There is a lot of data to support the idea that customizing your profile to make it “yours” contributes significantly to whether or not someone bothers to stick around at all.

So I don’t support what you are proposing; the data (and my experience) tells me that would be a bad choice.

I may be missing the point here, but that article didn’t say those who customized their profile stuck around. It said, those who created a post (we agree with this one – this will lead them to TL 1 quickly, as they are engaging the community), uploaded a custom theme (okay, maybe this comes close… but we are comparing apples to oranges a bit – I wouldn’t call a user’s profile a theme), or adding a custom domain (no comparison for this in Discourse).

The biggest difference here is ghost is a blogging platform, the three things mentioned help the user identify their blog. Discourse is a discussion forum, the three things we should want are posting/creating topics, liking posts, and viewing topics/posts. Those show engaged users, not a custom profile page that you have to click to find… (just my opinion here)

We aren’t saying they can’t have a profile, just that at TL 0, the need for it is far smaller than TL 1. I’d be interested to see stats within Discourse about this. How many users customize their profile that are TL 0 versus TL 1. How many of those TL 0 profiles are legitimate?

I’m fairly certain that most TL 0 profiles are spam/a want to self-promote/advertise. They serve little use to the community and are not necessarily members the community would care to keep. That is what our data has been showing us at Sitepoint (for what it’s worth).

3 Likes

Well I owe you an apology here because I checked the new user admin page on a few popular sites we host and… this is a much bigger problem than I realized.

It’s quite bad and looks 100% human entered, so captchas won’t change a thing. :unamused:

So hopefully by the end of this week, I’d like @zogstrip to work on the following:

  • a new site setting – maximum new user accounts per registration IP. Defaults to 3. If there are already (n) trust level 0 accounts from this IP, stop accepting new signups from that IP. If there are TL1 or above accounts, they will not be counted toward this limit. The user dialog should reject with the existing vague screened email/IP login dialog message copy. This part is urgent, do this first!
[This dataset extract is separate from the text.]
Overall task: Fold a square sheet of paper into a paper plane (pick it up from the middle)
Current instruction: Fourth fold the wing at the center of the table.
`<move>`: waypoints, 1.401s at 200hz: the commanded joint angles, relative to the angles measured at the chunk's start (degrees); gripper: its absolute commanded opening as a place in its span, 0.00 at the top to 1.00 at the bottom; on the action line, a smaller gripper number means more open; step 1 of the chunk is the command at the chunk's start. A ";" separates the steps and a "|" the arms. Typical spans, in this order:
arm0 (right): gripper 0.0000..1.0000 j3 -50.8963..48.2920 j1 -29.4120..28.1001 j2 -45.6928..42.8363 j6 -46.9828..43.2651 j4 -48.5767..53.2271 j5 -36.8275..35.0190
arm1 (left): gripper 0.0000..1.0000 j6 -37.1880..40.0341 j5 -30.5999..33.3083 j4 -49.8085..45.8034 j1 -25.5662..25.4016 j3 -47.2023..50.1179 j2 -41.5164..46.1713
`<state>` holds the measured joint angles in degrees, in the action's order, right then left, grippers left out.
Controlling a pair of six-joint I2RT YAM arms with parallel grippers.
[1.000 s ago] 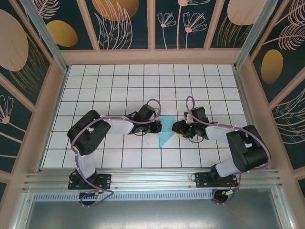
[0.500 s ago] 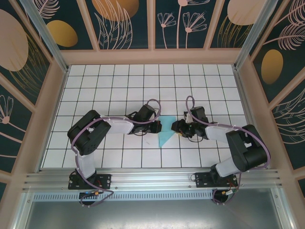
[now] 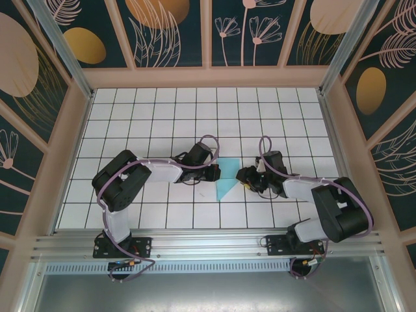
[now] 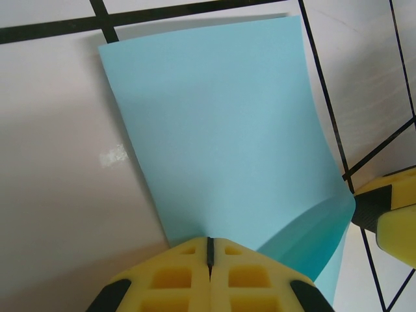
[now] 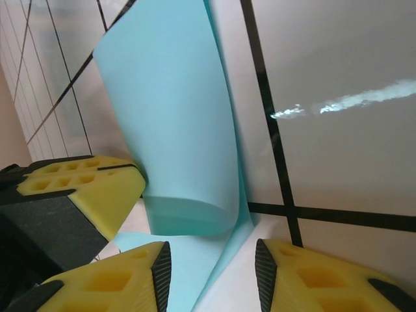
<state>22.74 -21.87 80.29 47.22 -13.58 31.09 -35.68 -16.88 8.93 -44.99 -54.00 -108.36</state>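
Blue paper (image 3: 226, 182) curls up off the grid bench (image 3: 162, 110). L gripper (image 4: 208, 250) is closed, pinching its edge. R gripper (image 5: 211, 273) is open w/ paper between its fingers.

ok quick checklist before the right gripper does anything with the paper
1. Left gripper shut on the paper edge: ok.
2. Right gripper jaws open: ok.
3. Paper shows in the gap between the right fingers: ok.
4. Right pads level with the paper edge: cannot tell.
5. Fold pressed flat: not ok, the paper is bent over in a loose curl, not yet creased.
6. Grippers apart with the paper between them, seen from the top: ok.
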 commanded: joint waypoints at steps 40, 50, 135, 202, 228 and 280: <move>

  • improved admin IP lookup dialog – the “other accounts with this address” should show some basic stats in a scrollable div: total count of other accounts from this IP, and the username / read time / topics entered and trust level for each account. Right now it just shows the tiny avatar which isn’t enough to judge anything.

  • one-click staff user delete button on the user profile page for TL0 users with 1 post or less. Something I gave @neil but @zogstrip, you should take it as part of this work.

  • some way of batch deleting a number of accounts from the same IP address. Not sure exactly where this should go in the UI… but there’s some cleanup needed here.

  • (for later consideration) a cleanup task that deletes old accounts that have no posts, no actions, no read time, and no subsequent visits after (n) days. We’ll have to watch out for SSO and other oddball “inactive” user scenarios here.

None of this is really hurting anything as the whole /users/ path has always been disallowed in robots.txt for a long time, and TL0 users don’t have any user clickable links on their profile by design. But it’s still a lot of bogus accounts being created, which is annoying and messy.

11 Likes

I welcome any changes that may help prevent these from being created in mass hordes :smile: They are a bit tricky to find (that’s a plus to Discourse – if we can’t find them easily, I can’t imagine they are doing a lot of good for the person who created them), and when we stumble on them, we take care of them.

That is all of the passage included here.